For the month of June, I will be reviewing several recipes from "Beyond Gumbo, Creole Fusion Food from the Atlantic Rim." This cookbook was written by Jessica B. Harris and published 2003. My copy is even autographed! I love her cookbooks because she was the first African American cookbook author that I discovered years ago and her genre is the African diaspora. Her cookbooks include recipes, interesting stories and historical facts, pictures, a food glossary and resources.

I chose this particular cookbook because 1) my known roots are from Louisiana, 2) gumbo is a favorite dish in my family and 3) the recipes are an example of the diaspora on this side of the world. Also historically, June is the month for celebrating Juneteenth (more to come on that later) and the recipes I've chosen will become part of my menu for that celebration. So let's get started.

Today was a warm, kind of partly cloudy Sunday and ideal for light fare. I prepared four recipes: US deviled eggs (p. 82), green mango salad from French Guyana (p. 87), US jicama cole slaw (p. 114), and Maryse's salad mix plus vinaigrette from Guadeloupe (p. 116 and 136, respectively). Like many cooks I don't exactly follow recipes to the letter. I improvise and substitute. In this case, 4 green mangos became 3 plus 1 slightly ripe one. I used 3 scallions instead of 1, 4 garlic cloves instead of 2 and 4 tbsps peanut oil instead of 2. All these ingredients got mixed with the juice of 1 lemon, half of a large jalepeno minced, and salt and pepper to taste.
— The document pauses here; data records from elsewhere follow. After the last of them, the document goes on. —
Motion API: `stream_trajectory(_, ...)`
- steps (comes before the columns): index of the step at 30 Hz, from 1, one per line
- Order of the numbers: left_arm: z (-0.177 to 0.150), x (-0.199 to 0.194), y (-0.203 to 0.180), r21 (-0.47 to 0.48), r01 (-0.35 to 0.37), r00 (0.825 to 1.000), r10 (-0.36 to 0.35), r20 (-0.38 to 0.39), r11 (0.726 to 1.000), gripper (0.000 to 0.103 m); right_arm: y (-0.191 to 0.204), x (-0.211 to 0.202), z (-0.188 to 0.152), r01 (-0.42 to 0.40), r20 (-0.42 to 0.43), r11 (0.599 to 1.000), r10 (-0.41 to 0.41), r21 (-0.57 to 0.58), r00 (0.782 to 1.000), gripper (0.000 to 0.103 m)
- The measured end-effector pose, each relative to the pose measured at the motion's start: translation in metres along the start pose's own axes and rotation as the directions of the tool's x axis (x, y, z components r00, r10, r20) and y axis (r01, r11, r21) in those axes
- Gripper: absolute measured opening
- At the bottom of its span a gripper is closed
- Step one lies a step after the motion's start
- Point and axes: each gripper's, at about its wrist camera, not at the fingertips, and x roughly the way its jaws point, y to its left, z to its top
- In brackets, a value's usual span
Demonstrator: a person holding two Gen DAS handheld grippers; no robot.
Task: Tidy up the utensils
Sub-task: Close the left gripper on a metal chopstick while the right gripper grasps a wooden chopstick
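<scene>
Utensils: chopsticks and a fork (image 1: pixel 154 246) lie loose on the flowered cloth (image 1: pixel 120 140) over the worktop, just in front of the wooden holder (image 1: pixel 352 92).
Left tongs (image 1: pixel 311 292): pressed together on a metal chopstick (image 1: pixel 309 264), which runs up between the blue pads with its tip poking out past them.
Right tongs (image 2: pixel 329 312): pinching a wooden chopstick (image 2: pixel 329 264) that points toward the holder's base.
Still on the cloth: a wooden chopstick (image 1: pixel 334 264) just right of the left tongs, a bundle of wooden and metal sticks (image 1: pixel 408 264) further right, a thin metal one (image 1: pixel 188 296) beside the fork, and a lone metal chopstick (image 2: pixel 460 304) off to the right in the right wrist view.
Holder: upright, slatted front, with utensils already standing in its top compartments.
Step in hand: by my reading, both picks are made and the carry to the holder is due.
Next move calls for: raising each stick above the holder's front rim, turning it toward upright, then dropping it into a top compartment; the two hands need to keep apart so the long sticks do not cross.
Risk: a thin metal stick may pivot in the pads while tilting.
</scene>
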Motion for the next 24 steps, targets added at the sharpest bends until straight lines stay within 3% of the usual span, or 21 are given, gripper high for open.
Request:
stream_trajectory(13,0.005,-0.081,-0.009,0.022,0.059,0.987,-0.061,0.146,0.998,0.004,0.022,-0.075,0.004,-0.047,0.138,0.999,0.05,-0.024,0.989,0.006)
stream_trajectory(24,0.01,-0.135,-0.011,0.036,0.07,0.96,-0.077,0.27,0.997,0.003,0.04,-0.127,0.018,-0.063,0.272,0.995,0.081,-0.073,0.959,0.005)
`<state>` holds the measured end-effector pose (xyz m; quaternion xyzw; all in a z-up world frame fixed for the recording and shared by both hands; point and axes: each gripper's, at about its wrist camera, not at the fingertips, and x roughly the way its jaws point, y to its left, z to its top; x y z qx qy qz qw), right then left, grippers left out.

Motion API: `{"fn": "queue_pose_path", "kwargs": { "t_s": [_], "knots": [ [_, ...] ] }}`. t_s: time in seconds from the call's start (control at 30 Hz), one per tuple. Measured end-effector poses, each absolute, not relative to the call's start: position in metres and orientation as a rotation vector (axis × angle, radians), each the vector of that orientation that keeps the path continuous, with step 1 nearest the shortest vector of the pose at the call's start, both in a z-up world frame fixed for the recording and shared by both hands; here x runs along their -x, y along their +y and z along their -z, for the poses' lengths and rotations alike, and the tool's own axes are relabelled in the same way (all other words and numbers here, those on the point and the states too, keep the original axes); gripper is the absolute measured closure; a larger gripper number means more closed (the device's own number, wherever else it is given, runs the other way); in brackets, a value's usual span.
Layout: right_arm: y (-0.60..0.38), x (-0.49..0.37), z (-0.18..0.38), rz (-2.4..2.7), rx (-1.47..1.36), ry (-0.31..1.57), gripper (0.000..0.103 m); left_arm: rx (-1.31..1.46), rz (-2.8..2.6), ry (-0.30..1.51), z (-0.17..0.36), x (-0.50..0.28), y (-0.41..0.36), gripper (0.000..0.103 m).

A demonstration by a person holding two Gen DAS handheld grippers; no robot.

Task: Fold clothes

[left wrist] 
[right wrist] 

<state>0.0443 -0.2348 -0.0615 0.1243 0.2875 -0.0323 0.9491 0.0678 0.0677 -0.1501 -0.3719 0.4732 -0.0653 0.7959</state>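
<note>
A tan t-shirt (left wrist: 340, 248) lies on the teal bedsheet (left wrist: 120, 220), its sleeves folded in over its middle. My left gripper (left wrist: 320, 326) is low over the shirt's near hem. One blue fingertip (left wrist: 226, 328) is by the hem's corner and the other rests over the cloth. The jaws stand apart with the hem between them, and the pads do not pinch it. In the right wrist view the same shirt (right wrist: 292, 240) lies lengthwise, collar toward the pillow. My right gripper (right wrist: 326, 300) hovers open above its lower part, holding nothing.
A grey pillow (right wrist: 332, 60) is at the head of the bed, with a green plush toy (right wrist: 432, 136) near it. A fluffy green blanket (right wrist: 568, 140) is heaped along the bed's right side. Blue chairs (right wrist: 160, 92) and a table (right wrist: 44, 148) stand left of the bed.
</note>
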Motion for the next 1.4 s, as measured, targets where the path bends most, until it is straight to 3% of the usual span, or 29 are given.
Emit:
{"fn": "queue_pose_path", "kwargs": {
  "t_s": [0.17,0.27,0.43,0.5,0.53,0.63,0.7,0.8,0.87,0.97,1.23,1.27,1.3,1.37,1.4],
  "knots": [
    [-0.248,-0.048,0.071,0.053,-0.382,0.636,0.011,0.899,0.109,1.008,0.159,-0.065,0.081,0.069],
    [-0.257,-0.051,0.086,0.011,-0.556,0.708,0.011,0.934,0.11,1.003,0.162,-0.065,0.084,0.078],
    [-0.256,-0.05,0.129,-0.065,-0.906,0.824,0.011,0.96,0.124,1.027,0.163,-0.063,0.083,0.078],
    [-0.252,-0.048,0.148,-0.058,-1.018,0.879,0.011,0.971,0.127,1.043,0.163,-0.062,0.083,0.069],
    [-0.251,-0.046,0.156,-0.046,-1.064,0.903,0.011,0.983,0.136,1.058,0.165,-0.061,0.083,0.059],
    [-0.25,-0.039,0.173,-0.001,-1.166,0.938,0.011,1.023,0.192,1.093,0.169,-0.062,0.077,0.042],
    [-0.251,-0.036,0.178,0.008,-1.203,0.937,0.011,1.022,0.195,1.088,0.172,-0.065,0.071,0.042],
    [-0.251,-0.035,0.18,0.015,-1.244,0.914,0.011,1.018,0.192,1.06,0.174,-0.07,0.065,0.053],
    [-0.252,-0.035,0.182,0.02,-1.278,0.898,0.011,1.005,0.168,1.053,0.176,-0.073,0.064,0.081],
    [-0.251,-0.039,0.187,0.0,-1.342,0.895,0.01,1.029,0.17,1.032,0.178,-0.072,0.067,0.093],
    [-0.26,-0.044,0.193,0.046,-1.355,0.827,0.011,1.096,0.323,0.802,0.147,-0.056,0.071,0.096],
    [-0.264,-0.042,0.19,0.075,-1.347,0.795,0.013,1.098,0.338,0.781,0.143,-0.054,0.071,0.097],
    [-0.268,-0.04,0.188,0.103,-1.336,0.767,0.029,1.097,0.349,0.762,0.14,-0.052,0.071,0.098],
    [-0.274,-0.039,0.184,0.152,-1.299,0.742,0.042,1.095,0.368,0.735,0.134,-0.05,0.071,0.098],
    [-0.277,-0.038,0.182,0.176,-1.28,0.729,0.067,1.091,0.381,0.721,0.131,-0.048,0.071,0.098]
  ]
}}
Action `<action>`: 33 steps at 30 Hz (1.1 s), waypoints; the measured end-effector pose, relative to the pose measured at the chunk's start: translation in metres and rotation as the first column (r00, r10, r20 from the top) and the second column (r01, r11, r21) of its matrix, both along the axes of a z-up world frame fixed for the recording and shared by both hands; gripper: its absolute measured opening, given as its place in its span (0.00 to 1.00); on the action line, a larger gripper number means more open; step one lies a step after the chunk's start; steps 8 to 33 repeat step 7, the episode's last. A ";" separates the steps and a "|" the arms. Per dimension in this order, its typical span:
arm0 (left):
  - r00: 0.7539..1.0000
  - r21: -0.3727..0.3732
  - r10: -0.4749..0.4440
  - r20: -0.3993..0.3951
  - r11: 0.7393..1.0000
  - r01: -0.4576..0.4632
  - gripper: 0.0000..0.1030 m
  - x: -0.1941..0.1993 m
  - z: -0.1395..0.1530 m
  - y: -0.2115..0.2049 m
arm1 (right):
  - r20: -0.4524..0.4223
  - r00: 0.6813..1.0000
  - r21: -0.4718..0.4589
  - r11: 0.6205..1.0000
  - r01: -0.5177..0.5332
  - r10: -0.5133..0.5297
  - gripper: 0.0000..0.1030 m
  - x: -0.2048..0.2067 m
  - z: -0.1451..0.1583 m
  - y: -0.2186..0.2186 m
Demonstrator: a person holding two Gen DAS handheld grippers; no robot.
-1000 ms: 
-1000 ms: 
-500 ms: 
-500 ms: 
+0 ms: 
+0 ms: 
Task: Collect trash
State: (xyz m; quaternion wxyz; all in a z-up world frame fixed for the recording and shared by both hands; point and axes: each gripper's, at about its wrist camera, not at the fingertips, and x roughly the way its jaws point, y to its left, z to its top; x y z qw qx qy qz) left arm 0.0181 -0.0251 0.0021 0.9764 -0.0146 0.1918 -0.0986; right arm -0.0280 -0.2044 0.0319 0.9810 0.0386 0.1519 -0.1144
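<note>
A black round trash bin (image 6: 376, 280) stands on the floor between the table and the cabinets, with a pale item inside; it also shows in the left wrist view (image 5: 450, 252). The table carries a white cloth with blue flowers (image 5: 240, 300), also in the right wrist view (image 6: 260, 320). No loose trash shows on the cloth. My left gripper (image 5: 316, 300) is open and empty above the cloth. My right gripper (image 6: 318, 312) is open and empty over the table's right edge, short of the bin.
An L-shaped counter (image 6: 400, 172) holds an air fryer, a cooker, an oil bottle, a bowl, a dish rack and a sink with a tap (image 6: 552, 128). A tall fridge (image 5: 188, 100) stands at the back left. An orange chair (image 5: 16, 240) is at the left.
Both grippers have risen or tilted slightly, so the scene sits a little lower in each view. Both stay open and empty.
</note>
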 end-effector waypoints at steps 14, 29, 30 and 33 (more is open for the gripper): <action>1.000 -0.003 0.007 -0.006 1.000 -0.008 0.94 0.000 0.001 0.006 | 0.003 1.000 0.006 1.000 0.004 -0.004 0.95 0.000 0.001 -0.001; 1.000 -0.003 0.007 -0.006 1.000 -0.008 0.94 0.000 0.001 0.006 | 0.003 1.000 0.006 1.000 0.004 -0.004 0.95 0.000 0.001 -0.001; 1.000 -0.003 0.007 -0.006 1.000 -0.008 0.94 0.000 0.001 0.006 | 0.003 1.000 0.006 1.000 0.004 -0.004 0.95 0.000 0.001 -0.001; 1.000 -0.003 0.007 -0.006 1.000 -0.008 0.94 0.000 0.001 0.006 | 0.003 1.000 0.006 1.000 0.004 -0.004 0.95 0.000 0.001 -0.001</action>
Now any other day I would see jicama in my neighborhood store; today no such luck. I used quince as a substitute. The recipe also called for 1 large green cabbage and 1/2 head of red cabbage. I used half of each, shredded and combined them, then took out 2 quart-size Ziploc bags for later use. To the remaining cabbage I still added 2 grated carrots, 3/4 cup mayo, 1.5 tbsps sugar, salt and pepper to taste, 2 tbsps of buttermilk (instead of 1), and 2 tbsps of apple cider vinegar (instead of 1). And to finish it off 1/2 cup of golden raisins and a tsp of cayenned went into my modified recipe.

The only change to the salad mix was 1 large tomato instead of 2 medium ones was combined with 1 cup canned corn (yes, canned was listed in the recipe!), 2 freshly boiled beets cubed, 1 grated carrot, and 1 small onion, thinly sliced. And rather than drizzle the vinaigrette (which I doubled to include 4 tbsps olive oil, 4 tsps red wine vinegar, 2 cloves minced garlic, 1 tsp Dijon mustard) over the salad, I tossed it.

All my salads got chilled in the frig for a couple of hours. I had some boiled shrimp leftover from yesterday and added a couple to my plate. Pictures of the foods purchased for these recipes and the end results are shown. A picture of my garden, the start of week 3 also is included. My babies are growing!!